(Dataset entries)
__________________________________________________

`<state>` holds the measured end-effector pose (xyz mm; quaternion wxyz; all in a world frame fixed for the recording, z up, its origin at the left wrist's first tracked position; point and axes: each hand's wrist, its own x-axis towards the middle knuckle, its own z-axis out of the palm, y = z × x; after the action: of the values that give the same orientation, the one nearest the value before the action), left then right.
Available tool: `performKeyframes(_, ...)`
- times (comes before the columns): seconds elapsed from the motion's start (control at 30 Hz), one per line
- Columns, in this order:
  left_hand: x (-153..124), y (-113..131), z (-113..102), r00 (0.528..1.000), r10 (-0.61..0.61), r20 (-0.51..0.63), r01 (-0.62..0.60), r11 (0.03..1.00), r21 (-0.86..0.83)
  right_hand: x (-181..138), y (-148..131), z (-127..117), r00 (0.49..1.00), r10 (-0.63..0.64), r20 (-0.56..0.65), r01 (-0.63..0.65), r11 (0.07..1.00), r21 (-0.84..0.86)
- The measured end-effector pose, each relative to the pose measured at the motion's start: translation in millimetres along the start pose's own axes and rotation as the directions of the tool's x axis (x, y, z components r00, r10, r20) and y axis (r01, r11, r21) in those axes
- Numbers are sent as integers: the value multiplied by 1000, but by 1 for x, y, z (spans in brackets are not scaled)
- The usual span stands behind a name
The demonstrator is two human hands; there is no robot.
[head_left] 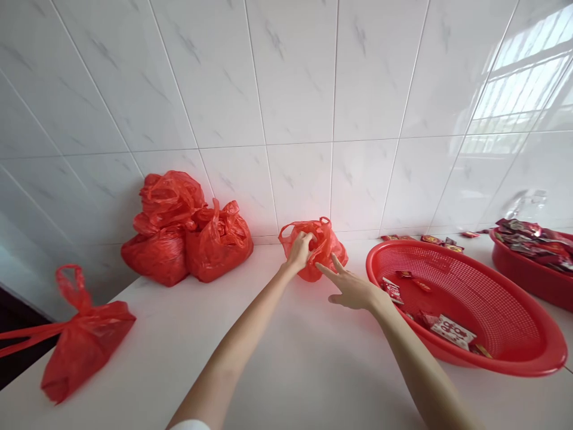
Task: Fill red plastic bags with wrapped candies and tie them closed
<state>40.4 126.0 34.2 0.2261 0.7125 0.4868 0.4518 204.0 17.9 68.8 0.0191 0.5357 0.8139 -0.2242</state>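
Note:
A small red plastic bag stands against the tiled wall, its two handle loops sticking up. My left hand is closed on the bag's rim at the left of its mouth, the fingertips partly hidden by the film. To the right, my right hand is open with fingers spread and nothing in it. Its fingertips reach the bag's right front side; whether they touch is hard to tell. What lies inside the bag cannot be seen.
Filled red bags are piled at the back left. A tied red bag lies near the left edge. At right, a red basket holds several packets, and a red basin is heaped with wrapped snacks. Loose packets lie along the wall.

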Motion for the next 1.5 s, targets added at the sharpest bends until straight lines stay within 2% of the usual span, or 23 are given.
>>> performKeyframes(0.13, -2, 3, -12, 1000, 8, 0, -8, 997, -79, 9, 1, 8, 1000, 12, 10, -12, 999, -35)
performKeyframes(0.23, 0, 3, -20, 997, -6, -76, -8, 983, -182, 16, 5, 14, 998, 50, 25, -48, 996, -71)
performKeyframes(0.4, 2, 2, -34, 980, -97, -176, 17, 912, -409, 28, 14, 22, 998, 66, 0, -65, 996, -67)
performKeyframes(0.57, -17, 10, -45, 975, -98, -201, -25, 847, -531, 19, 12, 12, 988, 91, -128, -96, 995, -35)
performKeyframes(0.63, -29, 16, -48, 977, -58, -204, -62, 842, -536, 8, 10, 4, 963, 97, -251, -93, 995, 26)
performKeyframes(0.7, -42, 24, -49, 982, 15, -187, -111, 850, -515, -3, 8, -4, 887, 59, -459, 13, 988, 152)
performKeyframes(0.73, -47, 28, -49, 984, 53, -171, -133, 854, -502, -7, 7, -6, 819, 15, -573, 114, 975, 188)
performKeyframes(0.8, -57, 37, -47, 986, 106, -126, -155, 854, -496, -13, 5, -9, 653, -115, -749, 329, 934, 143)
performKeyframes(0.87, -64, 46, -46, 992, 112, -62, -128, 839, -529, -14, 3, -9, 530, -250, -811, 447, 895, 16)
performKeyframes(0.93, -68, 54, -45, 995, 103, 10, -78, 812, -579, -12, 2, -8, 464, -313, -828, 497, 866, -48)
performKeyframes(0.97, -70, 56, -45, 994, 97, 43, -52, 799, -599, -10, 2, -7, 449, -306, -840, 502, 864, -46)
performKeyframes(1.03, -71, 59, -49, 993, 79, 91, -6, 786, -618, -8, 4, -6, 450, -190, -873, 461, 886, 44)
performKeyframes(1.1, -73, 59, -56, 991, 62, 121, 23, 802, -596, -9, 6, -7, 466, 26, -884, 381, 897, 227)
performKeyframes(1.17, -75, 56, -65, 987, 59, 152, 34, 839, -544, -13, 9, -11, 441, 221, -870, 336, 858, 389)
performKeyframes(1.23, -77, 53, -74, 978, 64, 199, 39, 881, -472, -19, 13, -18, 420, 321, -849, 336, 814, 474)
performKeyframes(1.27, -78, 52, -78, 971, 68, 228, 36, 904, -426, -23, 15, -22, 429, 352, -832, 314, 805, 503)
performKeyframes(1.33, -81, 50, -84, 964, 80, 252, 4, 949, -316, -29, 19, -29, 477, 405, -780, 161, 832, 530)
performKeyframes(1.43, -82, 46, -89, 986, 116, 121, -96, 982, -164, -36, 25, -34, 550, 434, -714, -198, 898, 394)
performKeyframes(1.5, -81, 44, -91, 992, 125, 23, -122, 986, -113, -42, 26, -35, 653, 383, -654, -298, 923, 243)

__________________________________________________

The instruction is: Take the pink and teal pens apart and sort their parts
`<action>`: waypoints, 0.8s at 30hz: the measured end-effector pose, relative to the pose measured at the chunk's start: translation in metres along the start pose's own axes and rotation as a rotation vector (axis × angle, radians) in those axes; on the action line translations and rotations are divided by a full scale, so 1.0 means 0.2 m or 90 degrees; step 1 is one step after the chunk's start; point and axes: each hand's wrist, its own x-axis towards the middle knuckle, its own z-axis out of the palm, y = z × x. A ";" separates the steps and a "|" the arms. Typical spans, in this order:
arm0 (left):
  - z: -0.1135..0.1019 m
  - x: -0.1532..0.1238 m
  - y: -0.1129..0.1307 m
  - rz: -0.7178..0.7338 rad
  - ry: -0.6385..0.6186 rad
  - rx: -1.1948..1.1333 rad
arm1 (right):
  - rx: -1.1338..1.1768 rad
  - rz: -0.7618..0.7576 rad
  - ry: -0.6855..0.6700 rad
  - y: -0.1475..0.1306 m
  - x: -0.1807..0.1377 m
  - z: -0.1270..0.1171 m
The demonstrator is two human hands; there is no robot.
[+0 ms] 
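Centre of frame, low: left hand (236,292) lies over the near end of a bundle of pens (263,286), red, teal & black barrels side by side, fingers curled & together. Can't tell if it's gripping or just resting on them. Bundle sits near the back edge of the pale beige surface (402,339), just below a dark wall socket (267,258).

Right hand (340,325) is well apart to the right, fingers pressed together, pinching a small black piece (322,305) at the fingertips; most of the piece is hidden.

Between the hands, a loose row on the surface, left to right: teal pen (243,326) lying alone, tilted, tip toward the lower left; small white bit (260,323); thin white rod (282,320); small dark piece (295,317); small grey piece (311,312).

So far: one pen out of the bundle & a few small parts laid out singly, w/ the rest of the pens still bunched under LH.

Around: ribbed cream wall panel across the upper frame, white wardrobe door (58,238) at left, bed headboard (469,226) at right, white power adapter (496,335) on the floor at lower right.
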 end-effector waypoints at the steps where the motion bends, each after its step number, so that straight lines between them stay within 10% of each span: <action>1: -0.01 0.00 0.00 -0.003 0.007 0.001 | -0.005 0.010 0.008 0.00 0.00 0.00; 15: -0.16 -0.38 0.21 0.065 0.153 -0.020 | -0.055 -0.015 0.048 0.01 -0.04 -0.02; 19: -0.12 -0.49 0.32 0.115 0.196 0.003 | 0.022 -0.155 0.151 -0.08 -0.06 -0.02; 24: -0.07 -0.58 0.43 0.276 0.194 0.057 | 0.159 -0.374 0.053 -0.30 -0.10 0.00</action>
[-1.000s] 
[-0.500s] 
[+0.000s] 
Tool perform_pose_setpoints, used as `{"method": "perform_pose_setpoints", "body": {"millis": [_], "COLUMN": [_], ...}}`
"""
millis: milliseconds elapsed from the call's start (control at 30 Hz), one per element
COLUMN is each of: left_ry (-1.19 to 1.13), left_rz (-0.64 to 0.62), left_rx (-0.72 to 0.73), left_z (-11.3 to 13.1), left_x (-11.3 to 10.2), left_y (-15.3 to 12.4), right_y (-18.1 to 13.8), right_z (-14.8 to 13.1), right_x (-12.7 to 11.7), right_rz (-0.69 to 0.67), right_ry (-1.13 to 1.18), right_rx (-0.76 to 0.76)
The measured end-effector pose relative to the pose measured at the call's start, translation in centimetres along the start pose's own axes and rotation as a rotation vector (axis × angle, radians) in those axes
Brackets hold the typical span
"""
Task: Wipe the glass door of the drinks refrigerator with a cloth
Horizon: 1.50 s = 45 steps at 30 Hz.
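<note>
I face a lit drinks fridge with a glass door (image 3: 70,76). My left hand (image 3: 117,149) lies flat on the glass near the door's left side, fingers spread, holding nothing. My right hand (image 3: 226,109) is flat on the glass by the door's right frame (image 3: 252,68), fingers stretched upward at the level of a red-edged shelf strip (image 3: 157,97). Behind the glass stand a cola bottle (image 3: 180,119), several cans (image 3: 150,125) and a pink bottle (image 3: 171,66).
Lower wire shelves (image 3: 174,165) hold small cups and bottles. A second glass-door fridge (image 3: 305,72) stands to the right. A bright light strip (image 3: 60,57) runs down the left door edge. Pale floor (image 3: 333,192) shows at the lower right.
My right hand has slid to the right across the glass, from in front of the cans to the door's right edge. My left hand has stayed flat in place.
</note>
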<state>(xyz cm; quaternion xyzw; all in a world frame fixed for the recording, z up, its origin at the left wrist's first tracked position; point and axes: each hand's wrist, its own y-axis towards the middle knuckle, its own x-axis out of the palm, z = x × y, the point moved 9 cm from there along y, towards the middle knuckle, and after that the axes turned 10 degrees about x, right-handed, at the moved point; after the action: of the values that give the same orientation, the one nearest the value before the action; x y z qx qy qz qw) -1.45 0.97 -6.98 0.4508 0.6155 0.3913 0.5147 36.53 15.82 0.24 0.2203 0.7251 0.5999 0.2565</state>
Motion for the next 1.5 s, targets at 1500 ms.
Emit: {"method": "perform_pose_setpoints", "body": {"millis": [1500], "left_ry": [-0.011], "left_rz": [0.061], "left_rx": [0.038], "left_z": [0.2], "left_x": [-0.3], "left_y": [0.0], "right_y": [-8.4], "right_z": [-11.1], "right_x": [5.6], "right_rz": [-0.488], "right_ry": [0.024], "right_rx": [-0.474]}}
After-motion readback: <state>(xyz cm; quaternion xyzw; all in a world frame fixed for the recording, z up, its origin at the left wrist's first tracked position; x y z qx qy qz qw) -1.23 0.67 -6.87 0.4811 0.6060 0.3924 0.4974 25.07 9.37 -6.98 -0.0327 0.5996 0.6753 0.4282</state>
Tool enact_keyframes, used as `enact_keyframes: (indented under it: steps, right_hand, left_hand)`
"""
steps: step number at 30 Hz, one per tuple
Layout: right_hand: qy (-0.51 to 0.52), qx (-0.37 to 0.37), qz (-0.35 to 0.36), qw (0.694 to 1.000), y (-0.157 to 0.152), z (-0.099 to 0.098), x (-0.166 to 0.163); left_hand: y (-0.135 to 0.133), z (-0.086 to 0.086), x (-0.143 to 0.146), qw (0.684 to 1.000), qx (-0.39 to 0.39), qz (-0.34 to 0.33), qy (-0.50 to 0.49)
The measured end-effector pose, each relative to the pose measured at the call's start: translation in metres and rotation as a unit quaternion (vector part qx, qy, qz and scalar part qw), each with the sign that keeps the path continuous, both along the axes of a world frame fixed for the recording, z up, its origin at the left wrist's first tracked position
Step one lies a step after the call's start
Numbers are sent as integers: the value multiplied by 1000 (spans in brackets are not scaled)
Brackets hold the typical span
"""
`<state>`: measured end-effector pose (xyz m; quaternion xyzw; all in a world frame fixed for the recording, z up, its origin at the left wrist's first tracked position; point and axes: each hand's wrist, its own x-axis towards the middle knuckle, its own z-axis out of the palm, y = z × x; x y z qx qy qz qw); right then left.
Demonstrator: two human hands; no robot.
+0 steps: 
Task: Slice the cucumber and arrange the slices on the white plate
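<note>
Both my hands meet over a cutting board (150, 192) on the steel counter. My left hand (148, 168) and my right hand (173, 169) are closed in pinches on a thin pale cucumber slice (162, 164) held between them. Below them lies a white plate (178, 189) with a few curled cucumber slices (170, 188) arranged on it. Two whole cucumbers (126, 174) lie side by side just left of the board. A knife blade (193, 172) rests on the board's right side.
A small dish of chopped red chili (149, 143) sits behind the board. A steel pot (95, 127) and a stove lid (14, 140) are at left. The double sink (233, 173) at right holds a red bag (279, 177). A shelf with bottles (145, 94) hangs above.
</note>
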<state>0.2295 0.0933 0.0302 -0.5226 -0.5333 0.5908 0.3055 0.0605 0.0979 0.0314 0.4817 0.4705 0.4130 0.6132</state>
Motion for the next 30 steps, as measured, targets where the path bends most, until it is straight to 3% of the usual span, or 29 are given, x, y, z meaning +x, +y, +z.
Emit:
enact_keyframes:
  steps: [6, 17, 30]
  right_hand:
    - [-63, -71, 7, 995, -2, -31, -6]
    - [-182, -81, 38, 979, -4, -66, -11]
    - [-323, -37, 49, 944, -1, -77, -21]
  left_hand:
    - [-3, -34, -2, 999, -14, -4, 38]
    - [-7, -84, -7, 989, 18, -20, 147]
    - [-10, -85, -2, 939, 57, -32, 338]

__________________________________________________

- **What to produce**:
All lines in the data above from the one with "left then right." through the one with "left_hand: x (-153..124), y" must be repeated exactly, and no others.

- **Completed task**:
`<state>` holds the measured end-effector pose (xyz mm; quaternion wxyz; all in a world frame fixed for the recording, z up, its origin at the left wrist's first tracked position; point and axes: each hand's wrist, its own x-axis towards the middle knuckle, its own z-axis out of the palm, y = z × x; after the action: of the values that give the same orientation, the one nearest the value before the action), left then right.
Available tool: `performKeyframes(_, ...)`
- times (comes before the columns): seconds elapsed from the motion's start (control at 30 Hz), one per line
- Columns, in this order:
  left_hand: x (-153..124), y (-113..131), z (-113..102), r00 (0.528..1.000), r10 (-0.61..0.61), r20 (-0.51..0.63), r01 (-0.62..0.60), r11 (0.03..1.00), r21 (-0.86..0.83)

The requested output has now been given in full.